それならルキもライザのように、魔獣をつくれたりするのかな。
「ぜんぜんすごくないよ」と困ったように笑っているルキに、さっそくその疑問をぶつけてみた。
「ルキはさ、魔獣ってつくれる?」
「魔獣?あー、どうかな。わからない、やったことないから」
「絶対にできるでしょ?ねぇ、試しにやってみてよ」
両手でルキの肩を揺すってみると、ルキはますます困ったように眉をさげた。
「うーん……俺は魔獣には興味ないからなぁ」
「お願いっ、お願いお願いっ。もしルキが上手に魔獣をつくれたら、私にもつくり方を教えてほしいの」
ライザがつくろうとしているでっかい鳥よりも、さらに大きなドラゴンをつくったりなんかして。

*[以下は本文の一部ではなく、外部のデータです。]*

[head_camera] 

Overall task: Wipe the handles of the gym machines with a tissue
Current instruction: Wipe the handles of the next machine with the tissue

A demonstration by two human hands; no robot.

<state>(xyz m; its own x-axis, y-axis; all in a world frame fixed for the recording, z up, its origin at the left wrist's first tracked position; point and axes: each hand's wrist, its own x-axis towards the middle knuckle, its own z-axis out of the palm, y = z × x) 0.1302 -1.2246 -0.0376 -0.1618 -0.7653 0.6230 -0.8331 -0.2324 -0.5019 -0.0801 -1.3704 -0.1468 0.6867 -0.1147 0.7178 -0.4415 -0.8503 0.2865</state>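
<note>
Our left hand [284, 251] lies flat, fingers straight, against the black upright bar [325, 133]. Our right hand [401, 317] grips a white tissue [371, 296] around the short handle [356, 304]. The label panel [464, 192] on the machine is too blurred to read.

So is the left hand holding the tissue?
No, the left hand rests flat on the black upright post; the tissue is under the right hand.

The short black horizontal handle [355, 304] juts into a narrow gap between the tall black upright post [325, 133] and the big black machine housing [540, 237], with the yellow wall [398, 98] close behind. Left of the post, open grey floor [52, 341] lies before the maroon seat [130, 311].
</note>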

ライザが可愛がっている鳥を私のドラゴンが踏みつぶしたりなんかすれば、私のたまりにたまった恨みが晴らされるはず。
ライザに馬鹿にされたまま終わりたくないの、と再び、強い口調でお願いしてみた。
ルキは眉をハの字にさげたまま微笑み「わかった、わかったよメイベル。じゃあ特別に、ちょっとだけやってみる」と言いながら、小さい子どもをなだめるかのように私の頭にぽんぽんと手を置いた。